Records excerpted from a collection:
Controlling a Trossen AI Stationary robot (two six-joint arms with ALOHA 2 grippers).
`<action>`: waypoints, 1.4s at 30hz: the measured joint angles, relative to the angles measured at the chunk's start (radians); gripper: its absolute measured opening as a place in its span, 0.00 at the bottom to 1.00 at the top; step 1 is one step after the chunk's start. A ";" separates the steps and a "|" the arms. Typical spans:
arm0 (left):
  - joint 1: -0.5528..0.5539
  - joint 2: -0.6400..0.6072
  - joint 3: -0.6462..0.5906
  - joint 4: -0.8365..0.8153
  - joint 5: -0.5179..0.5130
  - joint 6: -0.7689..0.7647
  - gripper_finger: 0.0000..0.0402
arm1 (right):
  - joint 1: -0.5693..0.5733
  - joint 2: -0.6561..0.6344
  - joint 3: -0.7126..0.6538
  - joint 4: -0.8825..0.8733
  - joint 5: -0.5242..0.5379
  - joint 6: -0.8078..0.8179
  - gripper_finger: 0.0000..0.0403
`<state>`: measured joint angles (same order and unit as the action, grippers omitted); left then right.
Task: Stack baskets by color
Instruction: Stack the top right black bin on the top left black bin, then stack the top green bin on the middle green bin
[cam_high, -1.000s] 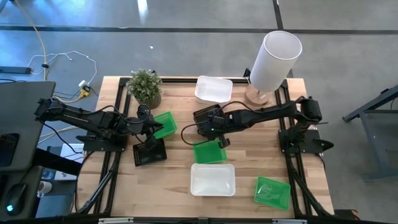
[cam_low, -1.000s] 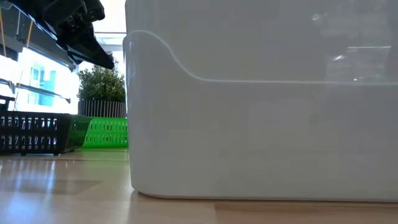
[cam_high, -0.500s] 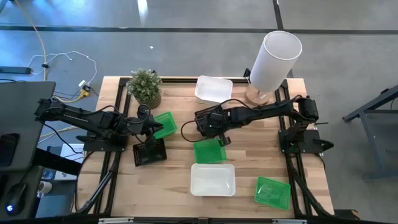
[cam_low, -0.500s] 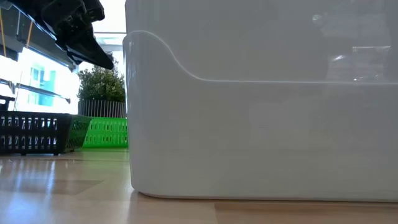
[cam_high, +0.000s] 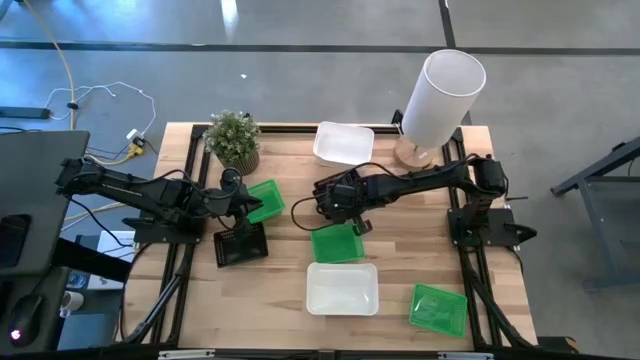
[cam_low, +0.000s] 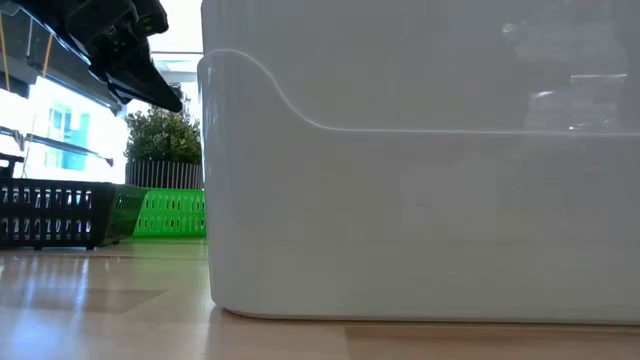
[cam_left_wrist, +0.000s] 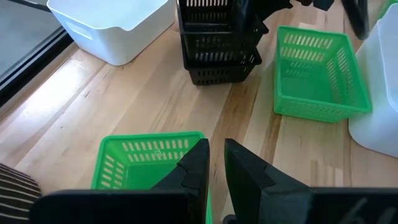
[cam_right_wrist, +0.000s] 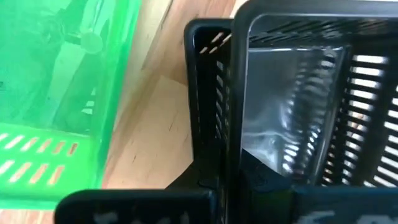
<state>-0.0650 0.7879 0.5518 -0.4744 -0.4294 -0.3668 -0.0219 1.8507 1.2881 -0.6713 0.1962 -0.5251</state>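
My right gripper (cam_high: 342, 203) is over mid-table, shut on a stack of nested black baskets (cam_left_wrist: 217, 43). A green basket (cam_high: 337, 243) lies just near of it. My left gripper (cam_left_wrist: 216, 163) hangs above the table at the left, fingers a narrow gap apart with nothing between them. It is over the edge of another green basket (cam_high: 263, 199), with a single black basket (cam_high: 240, 243) beside it. One white basket (cam_high: 342, 288) lies at the near middle and another (cam_high: 344, 143) at the far middle. A third green basket (cam_high: 438, 308) lies near right. My right gripper pinches the upper edge of a side wall (cam_right_wrist: 235, 134) of the black stack, one finger inside and one outside. The fingers come steeply from above. The stack hangs slightly tilted, and I cannot tell whether its bottom (cam_left_wrist: 221, 78) touches the table.
A potted plant (cam_high: 233, 138) stands at the far left and a tall white cylinder (cam_high: 440, 92) at the far right. The near white basket fills most of the low view. Bare wood lies between the middle green basket and the left arm.
My right gripper has sunk a little toward the table, tipping slightly more downward, with the black stack still in its hold.
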 joint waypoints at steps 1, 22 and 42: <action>0.000 0.000 0.000 0.000 0.000 0.000 0.09 | 0.000 0.000 0.000 0.000 0.001 -0.003 0.00; 0.000 0.000 0.000 0.000 0.001 0.000 0.09 | 0.015 -0.006 0.021 -0.038 0.044 -0.012 0.26; 0.000 0.000 -0.001 -0.053 -0.028 0.033 0.15 | 0.014 -0.007 0.247 -0.314 0.041 0.372 0.30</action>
<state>-0.0650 0.7876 0.5510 -0.5270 -0.4572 -0.3336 -0.0078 1.8441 1.5353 -0.9856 0.2369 -0.1528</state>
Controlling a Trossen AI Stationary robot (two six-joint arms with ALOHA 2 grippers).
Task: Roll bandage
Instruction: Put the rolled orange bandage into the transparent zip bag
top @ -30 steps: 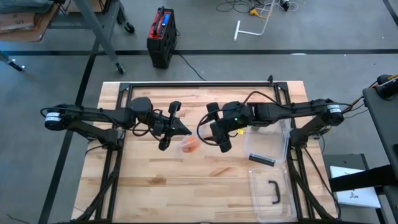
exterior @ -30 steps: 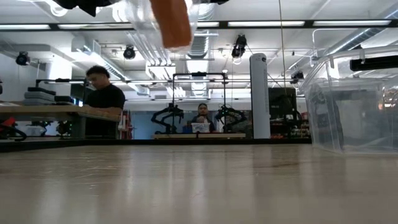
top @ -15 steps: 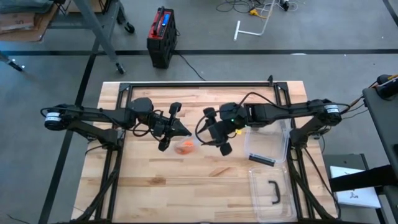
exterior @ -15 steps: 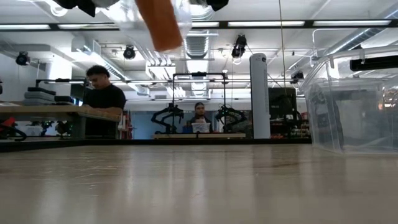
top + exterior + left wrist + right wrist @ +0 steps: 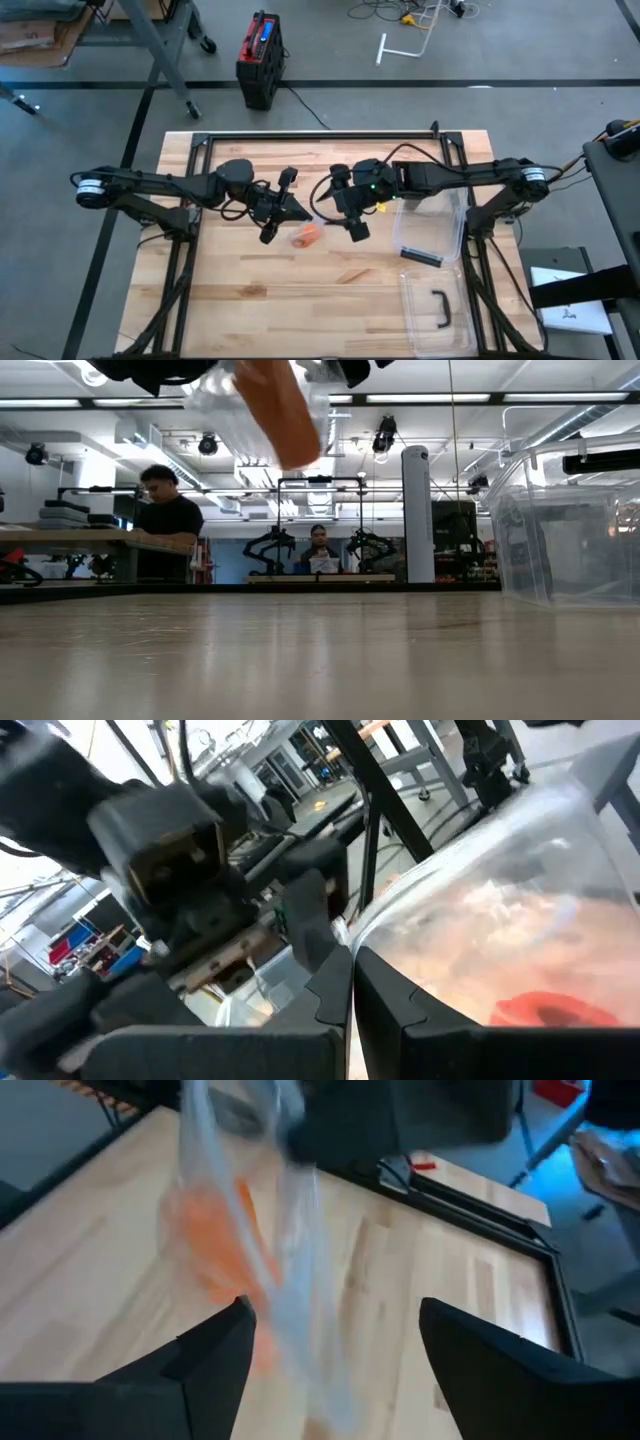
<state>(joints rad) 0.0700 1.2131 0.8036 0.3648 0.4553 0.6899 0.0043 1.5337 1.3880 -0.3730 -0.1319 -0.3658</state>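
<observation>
Wooden table (image 5: 250, 290) below left end effector (image 5: 283, 211) clamping unlabelled bag (image 5: 306, 235)

We see even, bright overhead light in high view; soft short shadows under arms on wooden table (image 5: 250, 280). In low view we note ceiling light strips (image 5: 420, 398) glaring, near tabletop out of focus. We find both wrist views heavily motion-blurred: clear bag (image 5: 250, 1230) smeared, orange bandage (image 5: 215, 1250) mere streak; bluish glare at corner.
</observation>
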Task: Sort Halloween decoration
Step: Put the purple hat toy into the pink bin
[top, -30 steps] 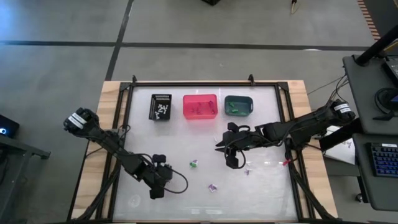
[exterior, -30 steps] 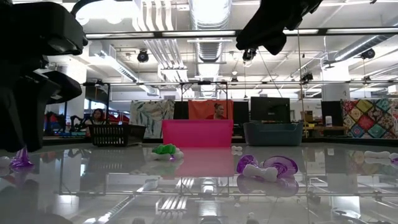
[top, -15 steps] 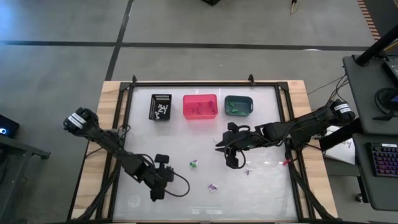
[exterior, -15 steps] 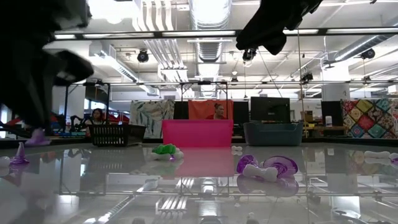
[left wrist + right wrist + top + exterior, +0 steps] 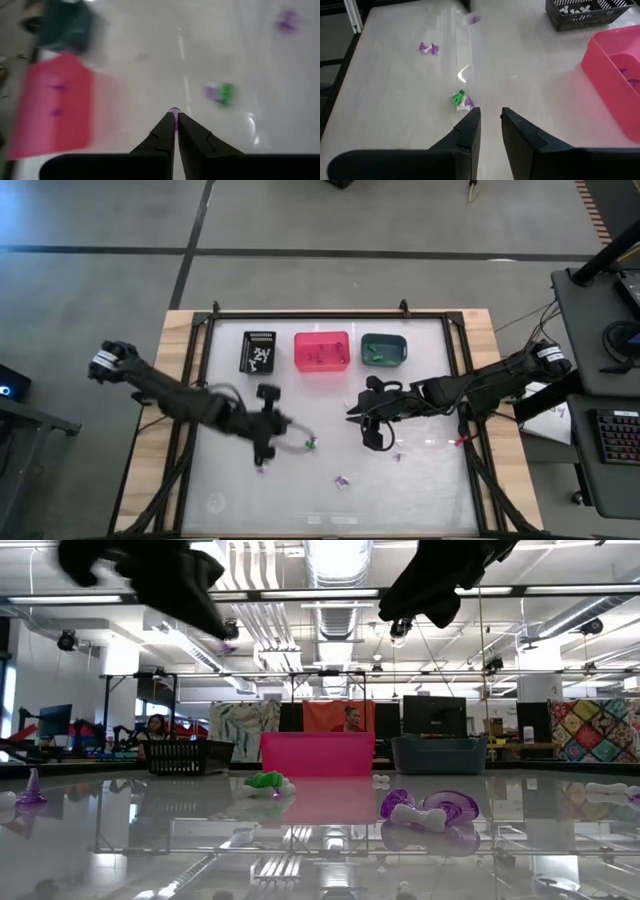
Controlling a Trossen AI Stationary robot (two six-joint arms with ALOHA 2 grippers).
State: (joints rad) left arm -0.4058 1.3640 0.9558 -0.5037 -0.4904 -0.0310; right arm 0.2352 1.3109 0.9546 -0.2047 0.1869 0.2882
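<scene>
Tabletop bins: black bin [image 5: 258, 351] holds white trinkets [image 5: 572, 8].

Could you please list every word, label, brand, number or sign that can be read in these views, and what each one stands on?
No text can be read in any view.
White bands on the left arm and right arm: too small to read.
Black bin, pink bin, teal bin: no labels visible.
Keyboard: keys too small to read.
</scene>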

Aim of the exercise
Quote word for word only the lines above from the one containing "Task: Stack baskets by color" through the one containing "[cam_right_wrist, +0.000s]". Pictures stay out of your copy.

Solution
Task: Stack baskets by color
Instruction: Stack the top right black bin on the top left black bin, then stack the top green bin on the middle green bin
[cam_high, -1.000s] 
[cam_low, -1.000s] 
[cam_high, -0.500s] 
[cam_low, -0.500s] 
[cam_high, +0.000s] 
[cam_low, +0.000s] 
[cam_left_wrist, +0.000s] 
[cam_right_wrist, +0.000s] 

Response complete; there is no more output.